### Task to complete:
Print out the full listing exactly as it reads.

##############################

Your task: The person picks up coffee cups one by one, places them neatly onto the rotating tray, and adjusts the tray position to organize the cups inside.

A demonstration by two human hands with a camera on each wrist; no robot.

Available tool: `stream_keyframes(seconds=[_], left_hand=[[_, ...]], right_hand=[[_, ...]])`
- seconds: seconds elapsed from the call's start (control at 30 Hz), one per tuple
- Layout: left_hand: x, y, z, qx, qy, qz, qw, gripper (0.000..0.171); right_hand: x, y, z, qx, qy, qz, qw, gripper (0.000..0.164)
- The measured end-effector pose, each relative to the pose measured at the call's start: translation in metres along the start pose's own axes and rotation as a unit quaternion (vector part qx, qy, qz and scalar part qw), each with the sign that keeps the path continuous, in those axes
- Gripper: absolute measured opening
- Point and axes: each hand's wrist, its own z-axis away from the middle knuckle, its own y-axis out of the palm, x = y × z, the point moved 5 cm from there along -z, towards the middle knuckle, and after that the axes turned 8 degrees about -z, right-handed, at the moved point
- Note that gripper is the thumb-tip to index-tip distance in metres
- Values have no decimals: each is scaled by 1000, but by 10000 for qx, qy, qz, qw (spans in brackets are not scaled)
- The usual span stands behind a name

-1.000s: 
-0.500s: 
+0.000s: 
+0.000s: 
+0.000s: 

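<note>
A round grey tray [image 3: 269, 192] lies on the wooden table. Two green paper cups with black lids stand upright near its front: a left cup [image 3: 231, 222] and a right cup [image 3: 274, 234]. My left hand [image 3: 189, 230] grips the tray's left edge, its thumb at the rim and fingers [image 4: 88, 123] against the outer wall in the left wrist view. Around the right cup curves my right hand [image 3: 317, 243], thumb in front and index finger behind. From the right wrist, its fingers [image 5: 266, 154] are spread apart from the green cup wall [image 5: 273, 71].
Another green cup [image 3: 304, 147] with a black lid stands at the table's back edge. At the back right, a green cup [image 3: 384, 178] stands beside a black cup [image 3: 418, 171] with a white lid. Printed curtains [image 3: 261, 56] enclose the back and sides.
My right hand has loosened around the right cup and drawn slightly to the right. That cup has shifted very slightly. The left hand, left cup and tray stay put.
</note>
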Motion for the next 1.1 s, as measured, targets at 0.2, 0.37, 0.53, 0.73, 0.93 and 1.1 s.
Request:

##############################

### Completed task:
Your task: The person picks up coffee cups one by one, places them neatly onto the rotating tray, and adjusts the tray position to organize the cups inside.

A demonstration by two human hands with a camera on each wrist; no robot.

Available tool: `stream_keyframes(seconds=[_], left_hand=[[_, ...]], right_hand=[[_, ...]])`
- seconds: seconds elapsed from the call's start (control at 30 Hz), one per tuple
- Layout: left_hand: x, y, z, qx, qy, qz, qw, gripper (0.000..0.171); right_hand: x, y, z, qx, qy, qz, qw, gripper (0.000..0.164)
- The measured end-effector pose, each relative to the pose measured at the call's start: translation in metres along the start pose's own axes and rotation as a unit quaternion (vector part qx, qy, qz and scalar part qw), each with the sign that keeps the path continuous, in those axes
- Gripper: absolute measured opening
- Point and axes: each hand's wrist, its own z-axis away from the middle knuckle, its own y-axis out of the palm, x = y × z, the point moved 5 cm from there along -z, towards the middle knuckle, and after that the axes turned 8 degrees about -z, right-handed, at the moved point
- Note that gripper is the thumb-tip to index-tip distance in metres
- Values have no decimals: each is scaled by 1000, but by 10000 for qx, qy, qz, qw (spans in brackets are not scaled)
- The usual span stands behind a name

-1.000s: 
-0.500s: 
+0.000s: 
+0.000s: 
+0.000s: 

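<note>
A round grey tray [image 3: 269, 192] lies on the wooden table. Two green paper cups with black lids stand upright near its front: a left cup [image 3: 231, 222] and a right cup [image 3: 274, 234]. My left hand [image 3: 189, 230] grips the tray's left edge, its thumb at the rim and fingers [image 4: 88, 123] against the outer wall in the left wrist view. Around the right cup curves my right hand [image 3: 317, 243], thumb in front and index finger behind. From the right wrist, its fingers [image 5: 266, 154] are spread apart from the green cup wall [image 5: 273, 71].
Another green cup [image 3: 304, 147] with a black lid stands at the table's back edge. At the back right, a green cup [image 3: 384, 178] stands beside a black cup [image 3: 418, 171] with a white lid. Printed curtains [image 3: 261, 56] enclose the back and sides.
My right hand has loosened around the right cup and drawn slightly to the right. That cup has shifted very slightly. The left hand, left cup and tray stay put.
</note>
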Motion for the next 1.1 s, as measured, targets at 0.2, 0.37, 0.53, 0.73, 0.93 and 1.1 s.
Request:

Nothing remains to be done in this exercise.